Per-File LLM Graphs vs Vector Embeddings for Code Retrieval

A year-long experiment building a code indexing system for AI coding tools yielded clear results: vector embeddings on code chunks and Tree-sitter AST parsing both have critical flaws, while per-file LLM analysis stored in a Neo4j graph with semantic fulltext search works best. The findings echo recent papers like RepoGraph (ICLR 2025) and Code-Craft.

Approaches tested

Vector embeddings on code chunks – discarded entirely. A function named process() in a payments service and one in an image pipeline embed to similar vectors, despite having nothing to do with each other. Vectors flatten call graphs, inheritance, imports — all structural relationships. Retrieval precision was unacceptable.
Tree-sitter AST parsing – precise and fast, but structural-only. It can tell you a function exists and what it calls, but cannot answer the question “this function handles webhook retries for failed Stripe payments.” Falls short when developers phrase questions in business language.
Per-file LLM analysis → graph – works. Every file gets an LLM call generating purpose, summary, and businessContext, stored as nodes in Neo4j with edges to classes, functions, keywords, and imports. Retrieval uses fulltext search across those semantic fields instead of vector similarity. SHA-256 diffing limits reindexing to changed files, making the upfront cost manageable.

Benchmarks from literature

RepoGraph (ICLR 2025) showed +32.8% improvement on SWE-bench with graph approaches. Code-Craft achieved +82% top-1 retrieval precision using bottom-up LLM summaries from code graphs.

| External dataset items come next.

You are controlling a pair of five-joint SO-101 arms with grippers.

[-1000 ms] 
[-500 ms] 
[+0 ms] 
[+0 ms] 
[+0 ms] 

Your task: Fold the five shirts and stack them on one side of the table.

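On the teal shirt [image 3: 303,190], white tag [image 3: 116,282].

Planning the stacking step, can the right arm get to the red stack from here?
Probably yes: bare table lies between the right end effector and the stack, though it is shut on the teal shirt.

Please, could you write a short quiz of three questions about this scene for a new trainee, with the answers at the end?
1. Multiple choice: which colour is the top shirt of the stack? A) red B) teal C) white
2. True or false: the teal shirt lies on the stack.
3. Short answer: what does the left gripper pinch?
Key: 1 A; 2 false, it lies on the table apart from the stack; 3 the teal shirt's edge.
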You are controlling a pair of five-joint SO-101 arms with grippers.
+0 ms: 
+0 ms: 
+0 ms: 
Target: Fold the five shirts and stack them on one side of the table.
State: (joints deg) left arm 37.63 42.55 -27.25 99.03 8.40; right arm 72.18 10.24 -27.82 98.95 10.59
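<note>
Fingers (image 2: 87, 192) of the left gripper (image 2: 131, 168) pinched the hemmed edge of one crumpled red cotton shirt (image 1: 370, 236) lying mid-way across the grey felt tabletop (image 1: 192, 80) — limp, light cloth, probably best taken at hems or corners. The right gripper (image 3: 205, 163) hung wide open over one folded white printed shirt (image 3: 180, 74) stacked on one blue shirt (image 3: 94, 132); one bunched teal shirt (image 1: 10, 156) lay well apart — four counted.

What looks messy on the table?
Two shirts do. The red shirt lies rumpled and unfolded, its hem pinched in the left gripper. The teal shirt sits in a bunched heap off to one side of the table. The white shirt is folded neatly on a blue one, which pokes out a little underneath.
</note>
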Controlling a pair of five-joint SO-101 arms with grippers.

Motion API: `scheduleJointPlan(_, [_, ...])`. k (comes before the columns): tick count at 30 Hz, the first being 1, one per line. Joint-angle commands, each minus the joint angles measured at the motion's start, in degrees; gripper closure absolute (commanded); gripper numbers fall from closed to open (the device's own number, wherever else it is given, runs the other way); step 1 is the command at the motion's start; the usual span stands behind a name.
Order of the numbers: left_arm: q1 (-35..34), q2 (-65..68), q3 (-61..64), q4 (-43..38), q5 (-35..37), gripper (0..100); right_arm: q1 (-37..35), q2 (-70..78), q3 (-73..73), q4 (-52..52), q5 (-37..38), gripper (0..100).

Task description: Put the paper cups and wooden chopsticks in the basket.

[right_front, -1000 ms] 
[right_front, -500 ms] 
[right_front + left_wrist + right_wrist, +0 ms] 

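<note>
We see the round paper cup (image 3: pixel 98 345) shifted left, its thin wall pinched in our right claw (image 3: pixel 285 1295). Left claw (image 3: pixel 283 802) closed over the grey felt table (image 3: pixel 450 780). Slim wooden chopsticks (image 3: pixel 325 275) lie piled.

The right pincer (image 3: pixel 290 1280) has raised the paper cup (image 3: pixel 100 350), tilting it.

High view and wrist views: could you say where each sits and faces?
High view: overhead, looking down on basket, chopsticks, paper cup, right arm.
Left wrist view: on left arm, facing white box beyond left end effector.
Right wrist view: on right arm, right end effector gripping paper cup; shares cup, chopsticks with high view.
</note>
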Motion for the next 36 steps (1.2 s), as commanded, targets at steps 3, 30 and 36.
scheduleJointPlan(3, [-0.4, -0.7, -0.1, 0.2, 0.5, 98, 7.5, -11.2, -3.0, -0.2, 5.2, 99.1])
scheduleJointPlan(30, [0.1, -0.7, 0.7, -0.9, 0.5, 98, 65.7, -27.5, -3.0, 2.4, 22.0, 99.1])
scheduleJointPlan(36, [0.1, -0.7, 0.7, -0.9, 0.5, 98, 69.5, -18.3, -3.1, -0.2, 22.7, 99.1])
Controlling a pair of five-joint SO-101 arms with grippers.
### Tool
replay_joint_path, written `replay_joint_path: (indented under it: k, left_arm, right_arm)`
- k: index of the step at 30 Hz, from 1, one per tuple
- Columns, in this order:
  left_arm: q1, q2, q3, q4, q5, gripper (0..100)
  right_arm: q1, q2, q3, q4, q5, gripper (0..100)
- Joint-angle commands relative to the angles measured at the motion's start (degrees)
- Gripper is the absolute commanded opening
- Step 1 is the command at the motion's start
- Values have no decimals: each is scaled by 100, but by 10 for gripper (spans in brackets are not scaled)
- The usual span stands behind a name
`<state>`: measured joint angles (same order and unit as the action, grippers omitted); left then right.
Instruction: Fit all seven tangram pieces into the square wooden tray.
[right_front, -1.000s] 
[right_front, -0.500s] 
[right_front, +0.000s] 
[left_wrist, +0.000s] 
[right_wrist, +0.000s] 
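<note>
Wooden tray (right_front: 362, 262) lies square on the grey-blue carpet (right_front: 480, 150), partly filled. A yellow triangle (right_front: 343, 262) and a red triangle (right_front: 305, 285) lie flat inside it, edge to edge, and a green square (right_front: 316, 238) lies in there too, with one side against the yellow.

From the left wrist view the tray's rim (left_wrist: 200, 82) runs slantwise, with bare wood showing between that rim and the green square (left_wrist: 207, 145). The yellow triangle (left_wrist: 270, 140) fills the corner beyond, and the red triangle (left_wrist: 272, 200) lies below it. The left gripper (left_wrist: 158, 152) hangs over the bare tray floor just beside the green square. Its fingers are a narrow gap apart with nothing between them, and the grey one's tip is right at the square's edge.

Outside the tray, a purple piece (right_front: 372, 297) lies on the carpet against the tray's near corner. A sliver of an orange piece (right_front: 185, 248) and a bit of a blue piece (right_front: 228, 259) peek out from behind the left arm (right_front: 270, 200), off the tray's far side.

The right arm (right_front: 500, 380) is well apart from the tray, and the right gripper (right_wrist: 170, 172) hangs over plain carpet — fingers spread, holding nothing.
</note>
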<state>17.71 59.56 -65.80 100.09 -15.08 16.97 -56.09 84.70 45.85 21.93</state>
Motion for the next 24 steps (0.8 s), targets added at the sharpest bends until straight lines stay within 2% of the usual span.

Comparison to existing tools

The team published a side-by-side in comparison.md. Key differences:

Bytebell: per-file LLM → purpose + summary + businessContext + entities; Neo4j + MongoDB storage; SHA-256 diff-aware reindex.
PageIndex: TOC reasoning tree for long PDFs/docs; no code-specific semantics.
GitNexus: Tree-sitter AST + community detection; optional per-symbol semantics; uses LadybugDB.
GraphRAG: per-chunk LLM entities + community clustering for general text, not code.
Sourcegraph/Cody: LSIF/SCIP search index; no per-node semantics; deployment is self-hosted or SaaS.
Augment: proprietary semantic index with embeddings; SaaS-only; continuous indexing managed.